Chapter Two: Serving the Retail Customer Flashcards
List the 3 types of expenditure
- Essential Spending
- Everyday Spending
- Occasional or Non-Essential Spending
What is the definition of a mortgage?
A security offered in exchange for a loan on a property
What is debt consolidation?
Negotiating a new loan to repay existing debts, theoretically with lower interest rates.
When it comes to mortgages, what is an assignment?
The transfer of ownership of a mortgage security.
What are the two main ways in which a mortgage can be repaid?
- Capital and Interest
2. Interest only
How do the payments on a Capital and Interest mortgage work?
Monthly repayments to the lender include a sum to cover a contribution towards the repayment of the capital, plus a sum to cover the interest.
How do the payments on an Interest Only mortgage work?
Only the interest accruing on the loan is paid and the outstanding capital remains the same.
In this method the debt is usually paid via another source such as savings or inheritance or the property may be re-mortgaged or sold on as the mortgage comes to an end.
What is Equity Release?
Equity Release describes a range of products only available to older clients (55+) that allow them to release the equity tied up in their home, thereby allowing them to stay in their home for the rest of their life or until they move into a long-term care facility.
What are the 2 types of Equity Release?
- Lifetime Mortgage
2. Home Reversion Plan
What is a Lifetime Mortgage?
Like a conventional mortgage, clients borrow money secured against their home.
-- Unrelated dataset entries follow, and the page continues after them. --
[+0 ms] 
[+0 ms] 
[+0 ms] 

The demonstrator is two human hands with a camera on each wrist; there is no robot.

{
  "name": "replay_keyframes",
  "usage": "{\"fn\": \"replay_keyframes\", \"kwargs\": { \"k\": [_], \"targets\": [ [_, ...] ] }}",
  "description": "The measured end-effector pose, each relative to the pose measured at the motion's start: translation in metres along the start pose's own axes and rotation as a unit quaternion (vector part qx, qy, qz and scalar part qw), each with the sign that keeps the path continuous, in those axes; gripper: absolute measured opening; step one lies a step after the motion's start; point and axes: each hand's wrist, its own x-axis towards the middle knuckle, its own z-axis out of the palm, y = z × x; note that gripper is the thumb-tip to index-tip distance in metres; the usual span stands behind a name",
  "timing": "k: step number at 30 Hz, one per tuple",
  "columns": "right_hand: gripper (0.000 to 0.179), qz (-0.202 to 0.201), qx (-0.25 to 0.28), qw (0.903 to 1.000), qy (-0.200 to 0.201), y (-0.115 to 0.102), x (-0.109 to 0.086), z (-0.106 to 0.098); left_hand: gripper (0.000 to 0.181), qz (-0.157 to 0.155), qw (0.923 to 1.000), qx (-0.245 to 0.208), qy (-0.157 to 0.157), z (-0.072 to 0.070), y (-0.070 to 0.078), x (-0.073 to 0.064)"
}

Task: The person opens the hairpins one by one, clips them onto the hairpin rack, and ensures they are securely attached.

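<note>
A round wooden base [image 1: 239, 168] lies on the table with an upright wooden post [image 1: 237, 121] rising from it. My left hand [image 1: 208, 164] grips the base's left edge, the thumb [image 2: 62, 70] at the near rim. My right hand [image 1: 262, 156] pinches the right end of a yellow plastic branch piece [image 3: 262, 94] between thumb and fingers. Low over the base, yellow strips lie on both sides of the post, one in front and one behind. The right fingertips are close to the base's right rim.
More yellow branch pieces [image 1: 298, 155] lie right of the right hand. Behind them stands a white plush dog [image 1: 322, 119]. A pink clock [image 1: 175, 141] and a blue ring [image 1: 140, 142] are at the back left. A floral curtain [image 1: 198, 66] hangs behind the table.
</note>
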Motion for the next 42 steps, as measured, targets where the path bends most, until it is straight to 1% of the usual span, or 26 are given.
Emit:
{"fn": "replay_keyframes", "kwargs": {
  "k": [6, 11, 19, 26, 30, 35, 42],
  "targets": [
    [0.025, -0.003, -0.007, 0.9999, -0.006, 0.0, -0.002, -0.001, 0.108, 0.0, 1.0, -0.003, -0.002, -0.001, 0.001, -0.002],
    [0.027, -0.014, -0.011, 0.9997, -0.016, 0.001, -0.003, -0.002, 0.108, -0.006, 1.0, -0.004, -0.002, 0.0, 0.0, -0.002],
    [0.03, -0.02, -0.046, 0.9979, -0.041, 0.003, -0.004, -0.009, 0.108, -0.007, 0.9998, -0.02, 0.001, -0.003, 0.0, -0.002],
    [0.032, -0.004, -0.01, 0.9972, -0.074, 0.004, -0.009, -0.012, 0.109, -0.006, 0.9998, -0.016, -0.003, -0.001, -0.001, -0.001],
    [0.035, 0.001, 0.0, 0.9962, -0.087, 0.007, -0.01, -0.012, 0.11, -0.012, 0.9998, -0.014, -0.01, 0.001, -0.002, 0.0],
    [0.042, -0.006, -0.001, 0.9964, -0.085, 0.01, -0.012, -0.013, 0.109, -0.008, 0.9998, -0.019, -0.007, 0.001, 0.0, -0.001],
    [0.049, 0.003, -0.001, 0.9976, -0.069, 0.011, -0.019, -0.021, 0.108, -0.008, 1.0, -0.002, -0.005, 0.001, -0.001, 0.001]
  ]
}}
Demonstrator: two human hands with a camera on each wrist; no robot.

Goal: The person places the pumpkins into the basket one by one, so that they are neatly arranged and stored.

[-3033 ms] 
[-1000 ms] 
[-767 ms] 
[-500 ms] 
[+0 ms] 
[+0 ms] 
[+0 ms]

The home still belongs to the client, and they’re responsible for maintaining it. Interest is charged on the amount borrowed and can either be paid off monthly or added to the total loan value which can lead to a compounding effect.
When the client dies or moves into long-term care, the property is sold and the funds raised are used to pay off the loan. Excess is paid to the clients/beneficiaries. Likewise, if the home raises insufficient funds then the debt will fall to the client/beneficiaries although most providers now offer a ‘No negative equity’ guarantee.
What is No-Negative Equity Guarantee
A guarantee made by the lender that the client will never have to pay back more than the value of the home.
What is a Home Reversion Plan?
The client sells all or part of the home in return for a cash lump sum, regular income, or both. The lender then owns part or all of the property but allows the client to carry on living there under a lease until they die or move into a long-term care facility.
The client usually only gets between 20-60% of the market value of their home. The older they are, the higher percentage they will get.
What are Buy-to-let Mortgages?
A long-term investment which aims to generate an income from rents and a capital gain when selling the property.
What are the potential negatives to debt consolidation?
- Debt Consolidation Companies typically charge high fees.
- While monthly costs may be lower, the cost will likely be higher overall.
- If the debt is secured on their property, they may lose their home.
- If the client fails to meet their debt obligations, high charges may be applied.
- If the client has a history of taking out debt may continue to do so.
What is the lending criteria on interest only mortgages?
Lenders now have to check that there is a credible form of repayment strategy in place.
What is a shared appreciation mortgage?
The lender takes a stake in the equity of the property in exchange for charging interest on a lower proportion of the loan. It may be possible for the borrower to acquire the lenders stake over time.
Outside of loan repayments, why else might a client require Critical Illness cover?
- To provide treatment for private healthcare.
- To pay for home alterations in the event of new physical requirements.
- Income replacement.
- Purchase of specialist medical equipment.
How does a longer deferral period impact an Income Protection Plan?
It typically results in a lower premium.
What is the personal savings allowance?
£1,000 dropping to £500 for a higher rate (40%) tax payer.
What is the difference between how life insurance and income protection are assessed by the provider?
Life insurance looks at the potential mortality factor.
Income protection looks at the potential morbidity factor.
Why do insurers restrict the level of cover on Income Protection to no more than 60% of earnings.
- To incentivise claimants to return to work.
- Because the client will pay Income Tax, NI and other benefits from their earnings and so the payments will not be greater than the clients net earnings.
What are the two types of Islamic Mortgage?
Ijara - where payments are made to a company and these payments are stored up and used to ‘purchase’ the property at the end of the term.
Diminishing Musharaka - where the owner buys part of the property, a slice at a time. Rent is charged on the outstanding slices.
What is personal accident and sickness insurance?
- May pay a one off lump sum in addition to regular sums.
- The term is limited to 1,2 or 3 years with a short period of deferral
- A greater range of occupations will be accepted.
- Premium is likely to be a fixed rather than a % of earnings.
- Lower cost.
What are the 3 types of Whole of Life policies?
- Non-profit
- With-profit
- Flexible
What are the two main types of loan?
Structured & Unstructured
What is an unstructured loan?
Loans with the possibility to increase loan repayments, reducing the capital outstanding and also, the interest. The loans can be repaid at any time to save more interest.